DATASET EXTRACT Start Marker
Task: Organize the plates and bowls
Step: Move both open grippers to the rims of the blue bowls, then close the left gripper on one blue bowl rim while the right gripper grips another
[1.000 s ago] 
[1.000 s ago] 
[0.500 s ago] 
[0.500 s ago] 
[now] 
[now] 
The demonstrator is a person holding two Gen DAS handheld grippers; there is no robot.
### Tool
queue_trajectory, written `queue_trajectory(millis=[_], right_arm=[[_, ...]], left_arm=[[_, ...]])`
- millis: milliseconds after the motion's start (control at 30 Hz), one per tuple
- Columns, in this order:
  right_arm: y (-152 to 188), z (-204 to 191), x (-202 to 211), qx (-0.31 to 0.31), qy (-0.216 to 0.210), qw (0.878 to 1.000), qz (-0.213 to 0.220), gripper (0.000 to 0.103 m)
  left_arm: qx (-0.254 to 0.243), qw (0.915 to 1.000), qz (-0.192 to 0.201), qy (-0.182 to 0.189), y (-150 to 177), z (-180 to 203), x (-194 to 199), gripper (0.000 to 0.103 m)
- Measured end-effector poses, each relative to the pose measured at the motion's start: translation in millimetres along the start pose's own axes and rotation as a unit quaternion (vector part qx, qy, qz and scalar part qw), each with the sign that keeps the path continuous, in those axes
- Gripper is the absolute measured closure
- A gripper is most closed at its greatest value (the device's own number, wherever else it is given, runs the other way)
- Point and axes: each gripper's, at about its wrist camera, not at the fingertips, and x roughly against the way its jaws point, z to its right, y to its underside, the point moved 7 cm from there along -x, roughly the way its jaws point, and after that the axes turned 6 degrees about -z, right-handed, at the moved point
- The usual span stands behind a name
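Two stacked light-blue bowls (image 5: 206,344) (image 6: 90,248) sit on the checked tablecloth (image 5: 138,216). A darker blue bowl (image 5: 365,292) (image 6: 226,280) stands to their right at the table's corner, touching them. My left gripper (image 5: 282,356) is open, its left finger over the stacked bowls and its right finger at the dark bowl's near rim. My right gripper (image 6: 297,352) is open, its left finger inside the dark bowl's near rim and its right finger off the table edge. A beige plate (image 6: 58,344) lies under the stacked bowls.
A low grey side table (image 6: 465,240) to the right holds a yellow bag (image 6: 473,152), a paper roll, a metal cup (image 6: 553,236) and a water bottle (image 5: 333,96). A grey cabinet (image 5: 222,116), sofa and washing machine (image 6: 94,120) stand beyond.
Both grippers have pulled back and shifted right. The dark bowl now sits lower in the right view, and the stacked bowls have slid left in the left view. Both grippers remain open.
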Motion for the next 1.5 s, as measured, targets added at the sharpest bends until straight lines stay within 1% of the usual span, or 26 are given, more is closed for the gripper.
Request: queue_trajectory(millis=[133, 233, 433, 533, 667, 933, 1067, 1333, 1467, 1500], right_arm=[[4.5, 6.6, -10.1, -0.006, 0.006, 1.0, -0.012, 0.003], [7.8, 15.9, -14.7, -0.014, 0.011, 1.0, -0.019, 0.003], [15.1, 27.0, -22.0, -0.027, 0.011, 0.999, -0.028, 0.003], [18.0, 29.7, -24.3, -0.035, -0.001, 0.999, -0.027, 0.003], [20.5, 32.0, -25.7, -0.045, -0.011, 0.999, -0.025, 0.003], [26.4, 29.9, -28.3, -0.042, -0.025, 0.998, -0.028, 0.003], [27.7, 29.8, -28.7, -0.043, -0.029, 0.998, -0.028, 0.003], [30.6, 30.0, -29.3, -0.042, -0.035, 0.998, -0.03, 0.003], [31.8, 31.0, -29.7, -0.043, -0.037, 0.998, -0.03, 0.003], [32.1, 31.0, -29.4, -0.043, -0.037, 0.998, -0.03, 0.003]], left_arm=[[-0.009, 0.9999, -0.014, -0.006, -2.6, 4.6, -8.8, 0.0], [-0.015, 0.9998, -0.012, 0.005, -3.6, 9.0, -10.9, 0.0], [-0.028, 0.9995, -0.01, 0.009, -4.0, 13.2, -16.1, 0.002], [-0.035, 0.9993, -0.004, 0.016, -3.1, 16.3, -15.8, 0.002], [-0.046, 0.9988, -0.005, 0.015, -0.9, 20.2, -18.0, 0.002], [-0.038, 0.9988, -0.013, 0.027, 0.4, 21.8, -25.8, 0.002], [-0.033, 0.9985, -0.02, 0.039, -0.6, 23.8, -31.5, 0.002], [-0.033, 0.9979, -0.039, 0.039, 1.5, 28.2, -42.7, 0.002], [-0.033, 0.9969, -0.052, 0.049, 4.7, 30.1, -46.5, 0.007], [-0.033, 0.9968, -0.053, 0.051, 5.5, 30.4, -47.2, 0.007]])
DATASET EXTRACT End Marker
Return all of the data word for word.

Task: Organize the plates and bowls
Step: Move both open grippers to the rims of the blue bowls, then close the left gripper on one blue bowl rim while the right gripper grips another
[1.000 s ago] 
[1.000 s ago] 
[0.500 s ago] 
[0.500 s ago] 
[now] 
[now] 
The demonstrator is a person holding two Gen DAS handheld grippers; there is no robot.
### Tool
queue_trajectory, written `queue_trajectory(millis=[_], right_arm=[[_, ...]], left_arm=[[_, ...]])`
- millis: milliseconds after the motion's start (control at 30 Hz), one per tuple
- Columns, in this order:
  right_arm: y (-152 to 188), z (-204 to 191), x (-202 to 211), qx (-0.31 to 0.31), qy (-0.216 to 0.210), qw (0.878 to 1.000), qz (-0.213 to 0.220), gripper (0.000 to 0.103 m)
  left_arm: qx (-0.254 to 0.243), qw (0.915 to 1.000), qz (-0.192 to 0.201), qy (-0.182 to 0.189), y (-150 to 177), z (-180 to 203), x (-194 to 199), gripper (0.000 to 0.103 m)
- Measured end-effector poses, each relative to the pose measured at the motion's start: translation in millimetres along the start pose's own axes and rotation as a unit quaternion (vector part qx, qy, qz and scalar part qw), each with the sign that keeps the path continuous, in those axes
- Gripper is the absolute measured closure
- A gripper is most closed at its greatest value (the device's own number, wherever else it is given, runs the other way)
- Point and axes: each gripper's, at about its wrist camera, not at the fingertips, and x roughly against the way its jaws point, z to its right, y to its underside, the point moved 7 cm from there along -x, roughly the way its jaws point, and after that the axes turned 6 degrees about -z, right-handed, at the moved point
- The usual span stands behind a name
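Two stacked light-blue bowls (image 5: 206,344) (image 6: 90,248) sit on the checked tablecloth (image 5: 138,216). A darker blue bowl (image 5: 365,292) (image 6: 226,280) stands to their right at the table's corner, touching them. My left gripper (image 5: 282,356) is open, its left finger over the stacked bowls and its right finger at the dark bowl's near rim. My right gripper (image 6: 297,352) is open, its left finger inside the dark bowl's near rim and its right finger off the table edge. A beige plate (image 6: 58,344) lies under the stacked bowls.
A low grey side table (image 6: 465,240) to the right holds a yellow bag (image 6: 473,152), a paper roll, a metal cup (image 6: 553,236) and a water bottle (image 5: 333,96). A grey cabinet (image 5: 222,116), sofa and washing machine (image 6: 94,120) stand beyond.
Both grippers have pulled back and shifted right. The dark bowl now sits lower in the right view, and the stacked bowls have slid left in the left view. Both grippers remain open.
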Motion for the next 1.5 s, as measured, targets added at the sharpest bends until straight lines stay within 1% of the usual span, or 26 are given, more is closed for the gripper.
Request: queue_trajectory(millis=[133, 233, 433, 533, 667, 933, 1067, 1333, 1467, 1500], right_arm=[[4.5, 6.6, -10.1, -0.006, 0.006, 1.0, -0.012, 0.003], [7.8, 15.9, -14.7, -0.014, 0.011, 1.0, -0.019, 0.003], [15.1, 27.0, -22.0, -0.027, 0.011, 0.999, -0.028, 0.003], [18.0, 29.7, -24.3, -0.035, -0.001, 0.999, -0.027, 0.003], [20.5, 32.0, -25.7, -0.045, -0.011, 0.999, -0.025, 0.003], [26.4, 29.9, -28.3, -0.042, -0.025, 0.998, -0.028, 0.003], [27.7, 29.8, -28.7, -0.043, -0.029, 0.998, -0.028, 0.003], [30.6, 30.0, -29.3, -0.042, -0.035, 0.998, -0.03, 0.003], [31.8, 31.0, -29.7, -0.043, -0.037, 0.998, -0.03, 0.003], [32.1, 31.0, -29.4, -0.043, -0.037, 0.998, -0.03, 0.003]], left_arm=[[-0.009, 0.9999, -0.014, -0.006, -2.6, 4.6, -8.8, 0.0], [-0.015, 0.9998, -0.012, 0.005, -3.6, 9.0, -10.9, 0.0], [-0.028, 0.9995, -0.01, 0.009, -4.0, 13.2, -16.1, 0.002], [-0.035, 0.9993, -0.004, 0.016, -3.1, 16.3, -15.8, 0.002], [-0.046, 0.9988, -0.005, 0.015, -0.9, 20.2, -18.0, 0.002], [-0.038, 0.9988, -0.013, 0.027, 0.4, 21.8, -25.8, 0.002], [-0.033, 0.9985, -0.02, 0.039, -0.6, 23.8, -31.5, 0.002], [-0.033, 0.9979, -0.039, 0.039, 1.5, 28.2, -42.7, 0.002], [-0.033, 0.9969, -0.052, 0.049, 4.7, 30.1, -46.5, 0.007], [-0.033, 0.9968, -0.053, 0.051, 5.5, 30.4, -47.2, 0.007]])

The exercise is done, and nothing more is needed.